▸ **What the task asks**
Given the records below, the lines starting at the line with "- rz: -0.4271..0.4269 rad" and ending at the line with "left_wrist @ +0" should be output exactly, both end lines kept and pictures left out.

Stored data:
● ● ● ●

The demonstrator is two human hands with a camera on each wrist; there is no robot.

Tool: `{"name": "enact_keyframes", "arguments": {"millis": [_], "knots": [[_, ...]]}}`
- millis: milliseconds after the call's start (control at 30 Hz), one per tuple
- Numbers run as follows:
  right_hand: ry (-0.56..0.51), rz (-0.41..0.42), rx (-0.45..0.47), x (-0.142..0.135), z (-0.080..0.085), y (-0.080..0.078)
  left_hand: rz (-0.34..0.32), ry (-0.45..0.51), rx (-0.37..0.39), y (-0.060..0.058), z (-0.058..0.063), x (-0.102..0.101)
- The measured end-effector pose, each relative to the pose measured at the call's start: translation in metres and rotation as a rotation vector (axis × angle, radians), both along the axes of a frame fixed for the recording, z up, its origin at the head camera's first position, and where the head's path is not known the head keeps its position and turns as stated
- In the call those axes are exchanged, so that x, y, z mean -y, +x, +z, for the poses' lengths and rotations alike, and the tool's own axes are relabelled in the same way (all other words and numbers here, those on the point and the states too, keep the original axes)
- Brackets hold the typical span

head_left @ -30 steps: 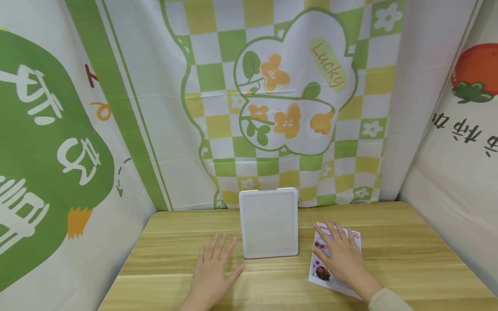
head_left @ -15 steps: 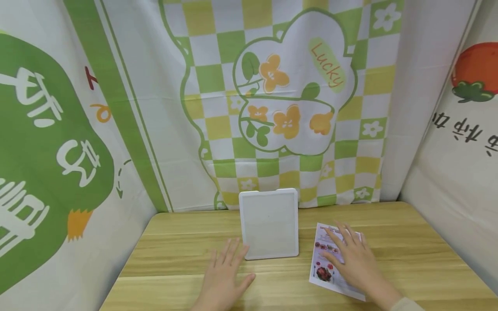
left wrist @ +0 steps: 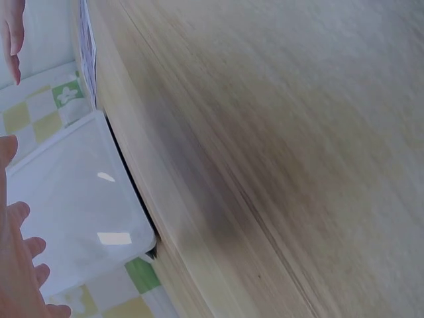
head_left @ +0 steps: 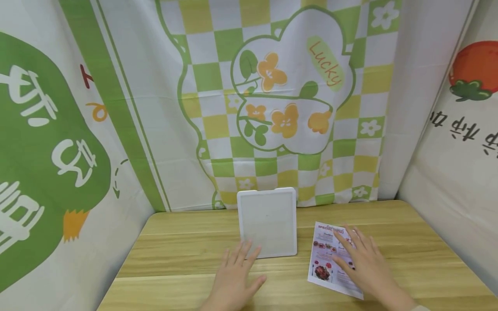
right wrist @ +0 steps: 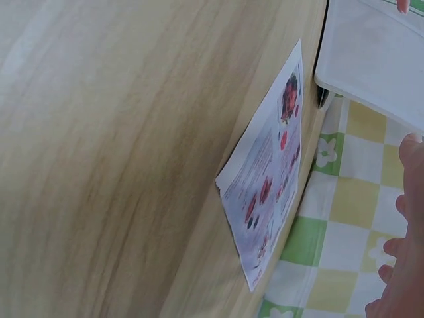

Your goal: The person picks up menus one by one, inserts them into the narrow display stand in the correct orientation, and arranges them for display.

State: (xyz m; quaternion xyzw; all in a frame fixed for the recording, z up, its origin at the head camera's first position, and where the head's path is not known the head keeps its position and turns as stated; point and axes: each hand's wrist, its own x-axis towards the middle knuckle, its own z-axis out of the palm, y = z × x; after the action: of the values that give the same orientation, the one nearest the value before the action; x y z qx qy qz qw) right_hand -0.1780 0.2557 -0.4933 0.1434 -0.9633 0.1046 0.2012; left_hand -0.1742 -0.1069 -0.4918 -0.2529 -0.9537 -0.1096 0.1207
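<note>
A white-framed upright board (head_left: 267, 222) with a blank pale face stands at the middle of the table. My left hand (head_left: 235, 276), fingers spread and holding nothing, is in front of its lower left corner, fingertips overlapping the frame in the head view. To the right lies a printed menu sheet (head_left: 324, 255) with food pictures. Over its right part is my right hand (head_left: 367, 263), fingers apart, covering some of the print. The right wrist view shows that hand (right wrist: 407, 245) raised off the sheet (right wrist: 271, 172). Glossy reflections show on the board (left wrist: 86, 199) in the left wrist view.
The wooden table (head_left: 175, 255) has a rounded far edge. Behind it hangs a checkered green, yellow and white cloth (head_left: 218, 99) with flowers. Printed cloth walls close in the left and right sides.
My left hand has moved right, its fingertips now overlapping the board's corner. My right hand has shifted right and slightly down, uncovering more of the menu sheet. Board and sheet stay in place.
</note>
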Motion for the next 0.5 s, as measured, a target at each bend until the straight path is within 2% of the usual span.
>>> {"name": "enact_keyframes", "arguments": {"millis": [267, 500], "knots": [[-0.017, 0.002, 0.033, -0.008, -0.002, 0.006, -0.027, -0.042, -0.034, 0.0, -0.002, -0.012], [-0.04, 0.006, 0.081, -0.011, -0.004, 0.013, -0.073, -0.051, -0.026, 0.001, -0.001, -0.023]]}}
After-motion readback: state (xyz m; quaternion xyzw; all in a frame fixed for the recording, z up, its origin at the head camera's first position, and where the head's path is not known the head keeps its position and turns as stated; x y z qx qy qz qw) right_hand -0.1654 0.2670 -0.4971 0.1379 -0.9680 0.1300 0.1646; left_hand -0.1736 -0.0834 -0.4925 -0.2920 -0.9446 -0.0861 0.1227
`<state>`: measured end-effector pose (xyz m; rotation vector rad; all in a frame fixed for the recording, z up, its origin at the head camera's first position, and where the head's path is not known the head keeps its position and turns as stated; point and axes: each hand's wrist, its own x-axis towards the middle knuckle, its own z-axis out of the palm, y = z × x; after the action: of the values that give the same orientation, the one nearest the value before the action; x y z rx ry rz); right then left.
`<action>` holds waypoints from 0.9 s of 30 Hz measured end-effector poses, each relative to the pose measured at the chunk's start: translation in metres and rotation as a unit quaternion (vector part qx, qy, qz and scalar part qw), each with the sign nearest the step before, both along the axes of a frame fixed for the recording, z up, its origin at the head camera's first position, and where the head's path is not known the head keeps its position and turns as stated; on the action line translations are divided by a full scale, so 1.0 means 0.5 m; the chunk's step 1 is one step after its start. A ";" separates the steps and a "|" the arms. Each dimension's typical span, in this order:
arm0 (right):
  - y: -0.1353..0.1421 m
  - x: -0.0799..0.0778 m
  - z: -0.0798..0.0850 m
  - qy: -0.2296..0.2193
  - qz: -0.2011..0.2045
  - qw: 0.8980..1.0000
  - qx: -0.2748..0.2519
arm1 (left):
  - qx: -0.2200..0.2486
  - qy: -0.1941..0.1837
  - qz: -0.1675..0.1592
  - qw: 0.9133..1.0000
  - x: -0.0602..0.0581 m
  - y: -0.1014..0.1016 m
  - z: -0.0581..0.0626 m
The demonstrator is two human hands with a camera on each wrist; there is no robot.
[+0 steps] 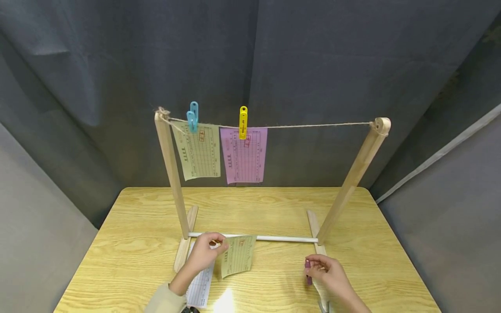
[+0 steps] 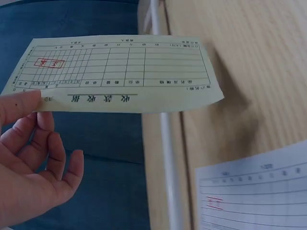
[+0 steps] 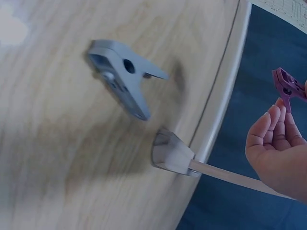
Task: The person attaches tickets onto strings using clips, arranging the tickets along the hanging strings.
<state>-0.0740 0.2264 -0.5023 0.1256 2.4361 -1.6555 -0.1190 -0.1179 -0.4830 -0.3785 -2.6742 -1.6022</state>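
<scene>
My left hand point(image 1: 204, 253) pinches a pale yellow-green receipt slip point(image 1: 239, 256) by one edge, thumb on its printed face. The slip is held over the table, its grid and red stamp showing in the left wrist view. In my right hand point(image 1: 332, 278), over the front right of the table, is a purple clothespin point(image 3: 283, 82), pinched between thumb and fingers. On the twine point(image 1: 313, 125), a blue clothespin point(image 1: 193, 117) grips a similar yellow-green slip point(image 1: 199, 156) and a yellow clothespin point(image 1: 243, 122) a pink slip point(image 1: 244, 161).
Wooden posts point(image 1: 171, 174) hold up the twine, joined low down by a white rod point(image 1: 285, 238). A white slip point(image 1: 201, 284) lies under my left forearm. On the table in the right wrist view lies a grey clothespin point(image 3: 122, 72). A dark curtain point(image 1: 313, 56) hangs behind.
</scene>
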 end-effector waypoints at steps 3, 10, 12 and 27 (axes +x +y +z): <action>0.000 -0.003 0.012 0.000 -0.013 1.000 -0.002 | 0.005 0.003 -0.006 1.000 0.001 0.005 0.018; -0.003 -0.008 0.038 0.010 -0.030 0.999 -0.010 | 0.031 0.006 -0.005 0.999 0.001 0.024 0.055; -0.004 -0.010 0.045 0.014 -0.032 0.999 -0.009 | 0.040 0.008 -0.003 0.999 0.000 0.031 0.065; -0.003 -0.044 0.136 0.115 -0.010 0.992 -0.041 | 0.081 0.044 -0.003 0.996 -0.027 0.074 0.150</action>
<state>-0.0962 0.2250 -0.4341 -0.0571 2.5299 -1.8715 -0.1324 -0.0808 -0.4081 -0.4430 -2.4601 -1.7446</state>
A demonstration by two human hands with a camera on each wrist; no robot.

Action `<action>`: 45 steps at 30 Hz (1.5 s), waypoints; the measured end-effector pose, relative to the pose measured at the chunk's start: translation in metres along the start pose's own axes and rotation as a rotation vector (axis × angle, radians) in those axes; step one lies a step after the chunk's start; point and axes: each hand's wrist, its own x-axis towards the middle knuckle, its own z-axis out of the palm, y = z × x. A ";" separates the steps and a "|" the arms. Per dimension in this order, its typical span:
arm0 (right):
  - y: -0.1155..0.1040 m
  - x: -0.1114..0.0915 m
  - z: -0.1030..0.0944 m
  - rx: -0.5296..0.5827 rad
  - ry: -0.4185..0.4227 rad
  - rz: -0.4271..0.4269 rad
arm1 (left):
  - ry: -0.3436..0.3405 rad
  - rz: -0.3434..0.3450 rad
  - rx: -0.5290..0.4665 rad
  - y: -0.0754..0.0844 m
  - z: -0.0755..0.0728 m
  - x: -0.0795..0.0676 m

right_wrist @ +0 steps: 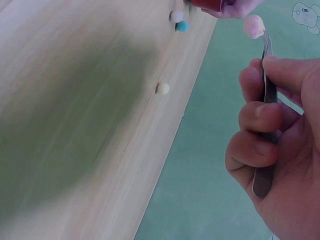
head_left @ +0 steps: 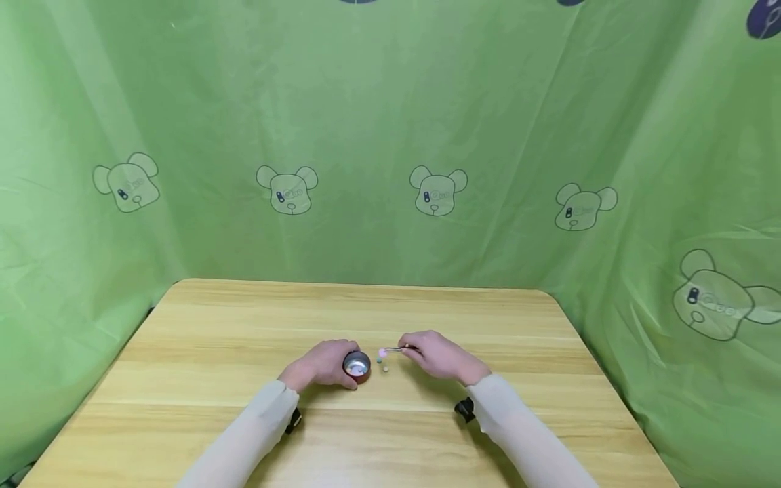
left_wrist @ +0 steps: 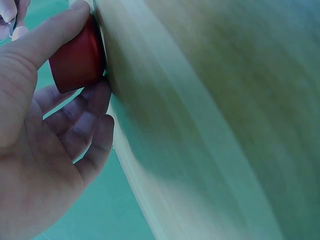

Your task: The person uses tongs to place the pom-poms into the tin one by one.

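My left hand (head_left: pixel 323 364) grips a small round red tin (left_wrist: pixel 79 59), with thumb and fingers round its side. The tin stands upright on the table, its silvery inside (head_left: pixel 356 364) showing a few small pale pieces. In my right hand (head_left: pixel 438 355) is a pair of metal tweezers (right_wrist: pixel 270 92), held between thumb and curled fingers. The tweezers' tips hold a pink pom-pom (right_wrist: pixel 254 26) above the tabletop, just right of the tin. Below it on the table lie a teal pom-pom (right_wrist: pixel 182 26), a whitish one (right_wrist: pixel 176 16) and a cream one (right_wrist: pixel 163 88).
The wooden table (head_left: pixel 244 318) has rounded far corners. A green curtain (head_left: pixel 366 237) printed with bear heads hangs behind and at both sides. Dark wrist-worn devices (head_left: pixel 465 409) sit under both forearms, close to the tabletop.
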 end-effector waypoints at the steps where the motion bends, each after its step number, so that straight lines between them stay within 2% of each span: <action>1: -0.001 0.001 0.000 -0.002 -0.003 -0.001 | 0.000 -0.001 0.002 0.000 0.000 0.000; 22: -0.013 0.020 0.009 -0.017 -0.014 -0.079 | 0.013 0.007 0.021 -0.002 0.002 0.004; 34: -0.019 0.024 0.014 -0.028 -0.041 -0.079 | 0.020 0.018 0.021 -0.005 0.004 0.004; 45: -0.011 0.030 0.022 -0.049 -0.056 -0.083 | 0.005 -0.003 0.016 -0.006 0.005 0.006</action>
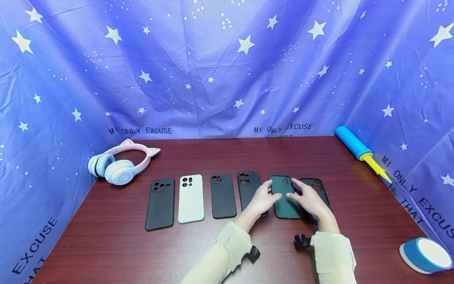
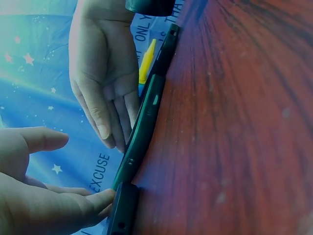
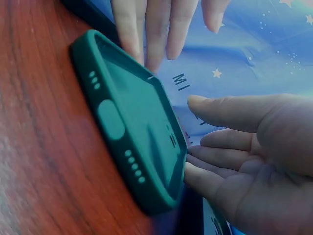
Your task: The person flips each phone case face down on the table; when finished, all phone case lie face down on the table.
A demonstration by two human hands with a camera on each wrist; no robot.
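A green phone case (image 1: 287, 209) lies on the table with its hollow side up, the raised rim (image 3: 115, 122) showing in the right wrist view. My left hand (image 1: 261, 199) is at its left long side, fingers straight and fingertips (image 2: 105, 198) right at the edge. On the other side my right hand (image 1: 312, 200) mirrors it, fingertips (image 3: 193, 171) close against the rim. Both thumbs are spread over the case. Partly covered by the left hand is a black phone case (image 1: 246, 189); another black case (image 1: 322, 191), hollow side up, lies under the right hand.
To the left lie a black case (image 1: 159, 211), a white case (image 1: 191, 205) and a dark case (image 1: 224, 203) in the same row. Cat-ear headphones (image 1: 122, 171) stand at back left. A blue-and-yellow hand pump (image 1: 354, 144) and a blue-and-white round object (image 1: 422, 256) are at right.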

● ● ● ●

▸ **Output below**
  - rz: -0.4271..0.4269 rad
arm1 (left):
  - ry: -0.3436..0.3405 rad
  - rz: -0.3434..0.3450 rad
  - rx: -0.5290..0.4665 rad
  - y: -0.0754..0.0844 m
  - z: -0.0755..0.0728 m
  - x: -0.0795..0.0676 m

right_wrist @ +0 steps: 
head_left @ +0 steps: 
left_wrist @ +0 steps: 

The required output has been supplied.